▶ What the task requires
Because the entries hold pictures, reproduce only their words, exactly as written.

'''

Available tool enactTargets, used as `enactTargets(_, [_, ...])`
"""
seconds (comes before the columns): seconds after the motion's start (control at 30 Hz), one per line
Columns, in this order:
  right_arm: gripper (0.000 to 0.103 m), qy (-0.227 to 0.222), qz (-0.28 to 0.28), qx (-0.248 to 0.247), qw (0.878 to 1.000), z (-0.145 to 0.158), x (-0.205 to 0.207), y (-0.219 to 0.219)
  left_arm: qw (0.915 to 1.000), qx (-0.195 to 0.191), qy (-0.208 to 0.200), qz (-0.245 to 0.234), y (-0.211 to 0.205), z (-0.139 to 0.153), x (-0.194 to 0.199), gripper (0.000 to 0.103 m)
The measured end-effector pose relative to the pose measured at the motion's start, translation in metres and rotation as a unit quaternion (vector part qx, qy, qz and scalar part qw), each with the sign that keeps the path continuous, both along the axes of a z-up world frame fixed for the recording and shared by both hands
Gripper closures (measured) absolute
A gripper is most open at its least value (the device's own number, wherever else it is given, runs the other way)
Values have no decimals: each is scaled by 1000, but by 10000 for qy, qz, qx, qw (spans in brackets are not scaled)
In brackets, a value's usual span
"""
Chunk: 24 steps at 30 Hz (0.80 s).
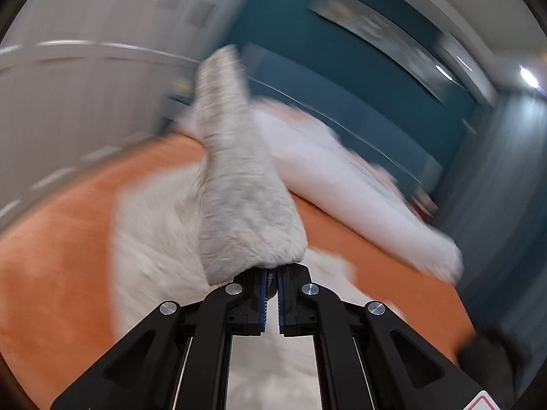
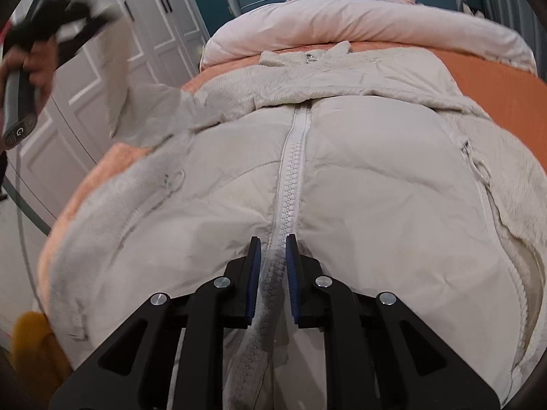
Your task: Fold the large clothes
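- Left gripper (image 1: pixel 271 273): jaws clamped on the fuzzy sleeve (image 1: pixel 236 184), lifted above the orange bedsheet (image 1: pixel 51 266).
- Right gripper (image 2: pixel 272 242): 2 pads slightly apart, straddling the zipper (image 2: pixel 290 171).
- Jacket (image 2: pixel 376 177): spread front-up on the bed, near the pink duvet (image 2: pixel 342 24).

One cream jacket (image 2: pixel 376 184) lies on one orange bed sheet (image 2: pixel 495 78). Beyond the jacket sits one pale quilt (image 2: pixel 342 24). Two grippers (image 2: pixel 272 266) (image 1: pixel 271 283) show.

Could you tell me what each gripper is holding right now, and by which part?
The left gripper is shut on the cream jacket's sleeve, pinched at its end. The right gripper straddles the front zipper near the hem; whether it grips cannot be told.
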State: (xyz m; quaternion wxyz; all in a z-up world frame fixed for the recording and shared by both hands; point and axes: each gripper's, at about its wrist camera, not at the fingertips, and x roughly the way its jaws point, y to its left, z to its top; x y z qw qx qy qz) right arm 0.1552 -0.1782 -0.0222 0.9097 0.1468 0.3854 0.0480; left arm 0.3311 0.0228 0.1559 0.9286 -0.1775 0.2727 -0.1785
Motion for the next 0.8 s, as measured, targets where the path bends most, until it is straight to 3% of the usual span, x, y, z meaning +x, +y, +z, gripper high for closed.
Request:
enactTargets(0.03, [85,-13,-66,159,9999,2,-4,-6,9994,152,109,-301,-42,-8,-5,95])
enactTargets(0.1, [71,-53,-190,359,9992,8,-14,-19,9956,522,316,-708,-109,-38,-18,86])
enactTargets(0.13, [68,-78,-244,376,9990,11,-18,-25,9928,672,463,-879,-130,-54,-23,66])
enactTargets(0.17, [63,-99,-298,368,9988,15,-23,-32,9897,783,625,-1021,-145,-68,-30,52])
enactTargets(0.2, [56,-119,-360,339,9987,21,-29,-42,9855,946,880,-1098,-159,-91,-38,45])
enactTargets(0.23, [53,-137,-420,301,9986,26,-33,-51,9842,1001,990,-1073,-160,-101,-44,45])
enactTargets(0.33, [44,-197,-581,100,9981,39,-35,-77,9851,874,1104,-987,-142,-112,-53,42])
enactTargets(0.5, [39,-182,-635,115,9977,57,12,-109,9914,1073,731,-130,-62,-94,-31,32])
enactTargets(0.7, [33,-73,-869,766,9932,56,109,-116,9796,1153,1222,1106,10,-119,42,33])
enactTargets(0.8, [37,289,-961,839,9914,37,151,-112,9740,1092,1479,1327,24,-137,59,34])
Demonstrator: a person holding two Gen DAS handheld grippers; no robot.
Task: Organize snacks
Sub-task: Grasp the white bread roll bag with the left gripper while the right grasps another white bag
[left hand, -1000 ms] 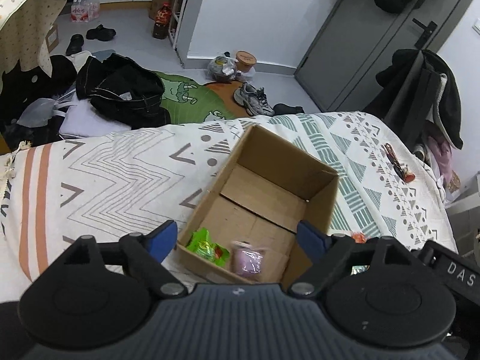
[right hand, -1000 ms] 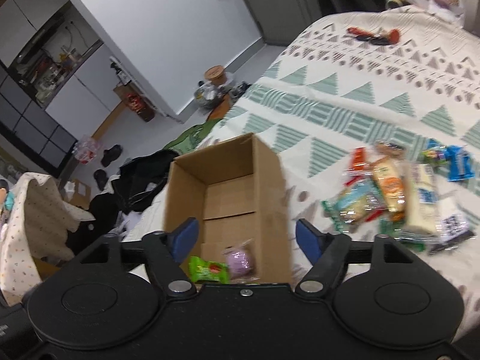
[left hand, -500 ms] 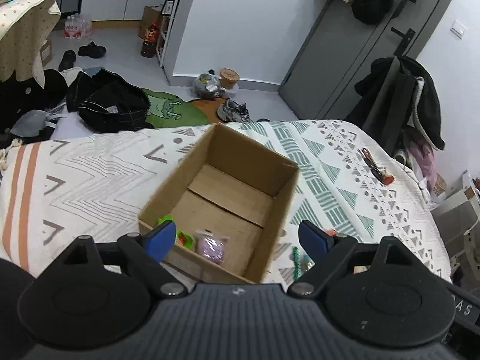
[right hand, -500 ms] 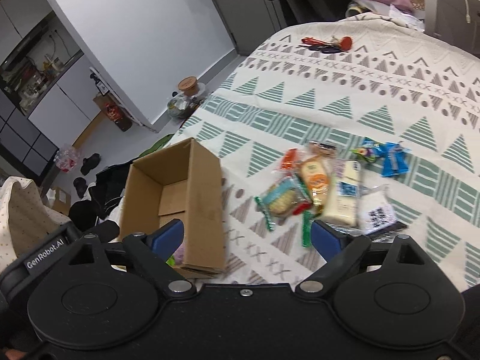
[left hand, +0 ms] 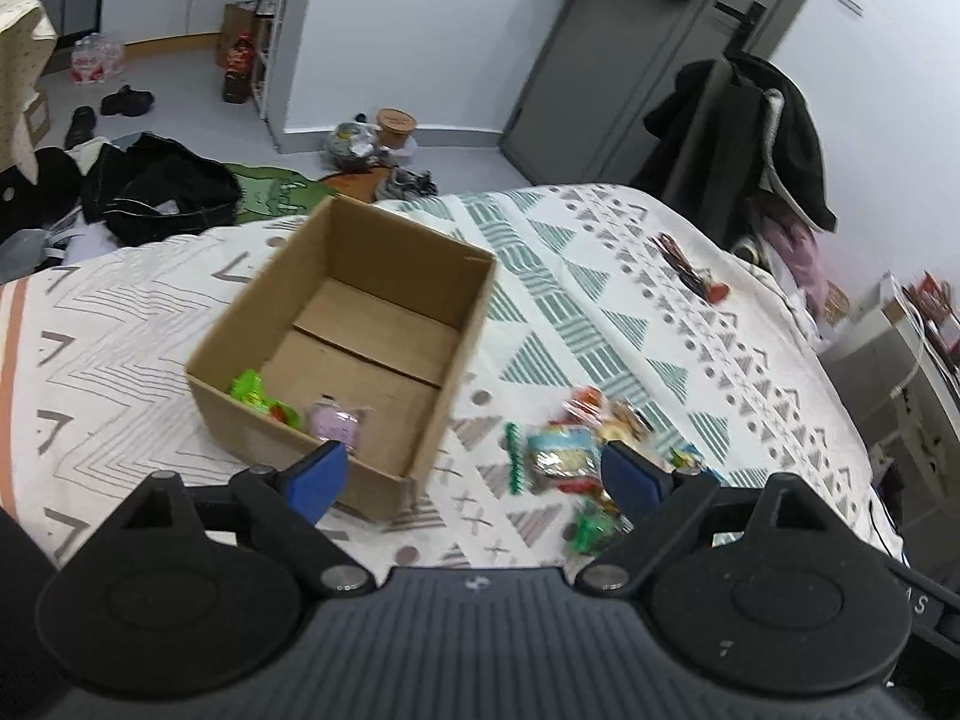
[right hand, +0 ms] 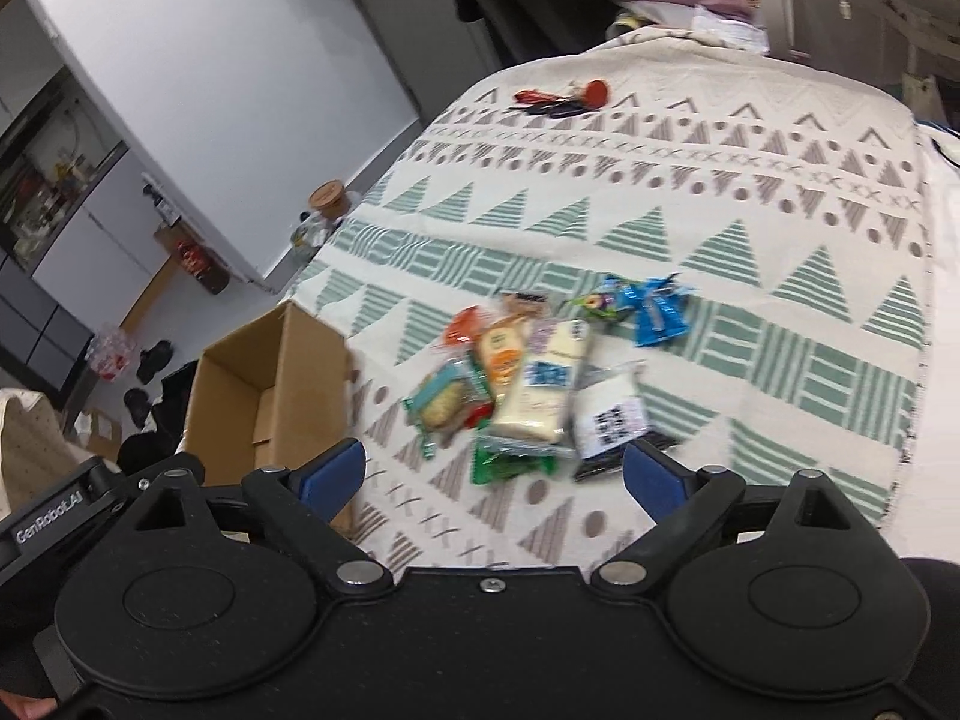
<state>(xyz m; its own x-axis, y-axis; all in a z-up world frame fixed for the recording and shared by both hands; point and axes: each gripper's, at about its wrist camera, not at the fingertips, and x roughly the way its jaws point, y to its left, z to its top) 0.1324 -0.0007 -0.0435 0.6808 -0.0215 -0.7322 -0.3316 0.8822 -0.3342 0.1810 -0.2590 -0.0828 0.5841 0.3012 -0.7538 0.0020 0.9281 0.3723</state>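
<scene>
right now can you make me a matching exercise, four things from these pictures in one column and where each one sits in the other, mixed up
Things:
1. green snack packet
2. blue wrapper
3. red and black bundle
4. cream long packet

Places:
A. on the bedspread, far end, apart from the snacks
B. inside the cardboard box, near corner
C. middle of the snack pile, partly over other packets
D. far right edge of the snack pile, on a green stripe

Pairs: 1-B, 2-D, 3-A, 4-C
</scene>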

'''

▶ Solution for this problem
Available tool enactTargets, used as `enactTargets(_, [_, ...])`
"""
seconds (comes before the columns): seconds after the motion's start (control at 30 Hz), one per line
Columns, in this order:
  right_arm: gripper (0.000 to 0.103 m), qy (-0.227 to 0.222), qz (-0.28 to 0.28), qx (-0.248 to 0.247), qw (0.878 to 1.000), z (-0.145 to 0.158), x (-0.205 to 0.207), y (-0.219 to 0.219)
  left_arm: qw (0.915 to 1.000), qx (-0.195 to 0.191), qy (-0.208 to 0.200), qz (-0.245 to 0.234), y (-0.211 to 0.205), z (-0.139 to 0.153), x (-0.194 to 0.199), gripper (0.000 to 0.103 m)
The measured end-effector pose relative to the pose measured at the motion's start, translation in metres and rotation as a unit quaternion (vector part qx, qy, qz and scalar part qw), each with the sign that keeps the path continuous, both along the axes of a z-up world frame fixed for the recording and shared by both hands
Gripper closures (measured) absolute
A gripper is most open at its least value (the device's own number, wherever else it is given, runs the other way)
Values have no decimals: each is scaled by 1000, but by 10000 for qy, qz, qx, qw (spans in brackets are not scaled)
In brackets, a value's usual span
"""
Chunk: 24 steps at 30 Hz (0.80 s).
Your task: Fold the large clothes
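- Left gripper (image 1: pixel 271 273): jaws clamped on the fuzzy sleeve (image 1: pixel 236 184), lifted above the orange bedsheet (image 1: pixel 51 266).
- Right gripper (image 2: pixel 272 242): 2 pads slightly apart, straddling the zipper (image 2: pixel 290 171).
- Jacket (image 2: pixel 376 177): spread front-up on the bed, near the pink duvet (image 2: pixel 342 24).

One cream jacket (image 2: pixel 376 184) lies on one orange bed sheet (image 2: pixel 495 78). Beyond the jacket sits one pale quilt (image 2: pixel 342 24). Two grippers (image 2: pixel 272 266) (image 1: pixel 271 283) show.

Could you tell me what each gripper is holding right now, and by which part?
The left gripper is shut on the cream jacket's sleeve, pinched at its end. The right gripper straddles the front zipper near the hem; whether it grips cannot be told.
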State: (xyz m; quaternion wxyz; all in a z-up world frame fixed for the recording and shared by both hands; point and axes: each gripper's, at about its wrist camera, not at the fingertips, and x roughly the way its jaws point, y to its left, z to its top; x y z qw qx qy qz) right arm 0.1552 -0.1782 -0.0222 0.9097 0.1468 0.3854 0.0480; left arm 0.3311 0.0228 0.1559 0.9286 -0.1775 0.2727 -0.1785
Motion for the next 0.8 s, as measured, targets where the path bends most, until it is straight to 3% of the usual span, x, y, z meaning +x, +y, +z, gripper high for closed.
Request:
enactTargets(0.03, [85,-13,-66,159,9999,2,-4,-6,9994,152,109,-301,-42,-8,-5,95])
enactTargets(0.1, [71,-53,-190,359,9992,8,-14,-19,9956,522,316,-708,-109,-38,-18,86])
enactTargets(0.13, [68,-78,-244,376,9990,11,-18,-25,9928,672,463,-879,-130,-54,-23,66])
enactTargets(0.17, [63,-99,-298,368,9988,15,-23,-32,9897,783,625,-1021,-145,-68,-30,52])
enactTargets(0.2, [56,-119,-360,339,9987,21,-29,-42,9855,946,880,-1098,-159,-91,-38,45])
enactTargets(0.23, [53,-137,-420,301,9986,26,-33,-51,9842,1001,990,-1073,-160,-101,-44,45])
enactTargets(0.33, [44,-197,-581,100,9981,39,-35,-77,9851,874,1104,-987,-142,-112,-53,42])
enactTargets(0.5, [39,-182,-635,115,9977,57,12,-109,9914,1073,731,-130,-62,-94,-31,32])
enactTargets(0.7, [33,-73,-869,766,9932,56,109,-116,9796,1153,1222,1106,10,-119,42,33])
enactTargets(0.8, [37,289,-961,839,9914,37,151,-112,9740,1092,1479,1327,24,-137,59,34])
Demonstrator: a person holding two Gen DAS handheld grippers; no robot.
Task: Organize snacks
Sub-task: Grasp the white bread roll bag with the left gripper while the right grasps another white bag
[left hand, -1000 ms] 
[right hand, -1000 ms] 
[left hand, -500 ms] 
[right hand, -500 ms] 
[left hand, +0 ms] 
[right hand, +0 ms] 
<state>(xyz m; its own x-axis, y-axis; all in a z-up world frame fixed for the recording and shared by both hands; point and axes: each gripper's, at about its wrist camera, not at the fingertips, and x roughly the way its jaws point, y to its left, z to its top) 0.1324 -0.0007 -0.0435 0.6808 -0.0215 -0.7322 -0.3316 0.8822 -0.3342 0.1810 -0.2590 -0.0828 0.5841 0.3012 -0.7538 0.0020 0.9281 0.3723</state>
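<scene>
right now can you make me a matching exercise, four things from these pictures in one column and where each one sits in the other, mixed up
Things:
1. green snack packet
2. blue wrapper
3. red and black bundle
4. cream long packet

Places:
A. on the bedspread, far end, apart from the snacks
B. inside the cardboard box, near corner
C. middle of the snack pile, partly over other packets
D. far right edge of the snack pile, on a green stripe

Pairs: 1-B, 2-D, 3-A, 4-C
</scene>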

No more output is needed here.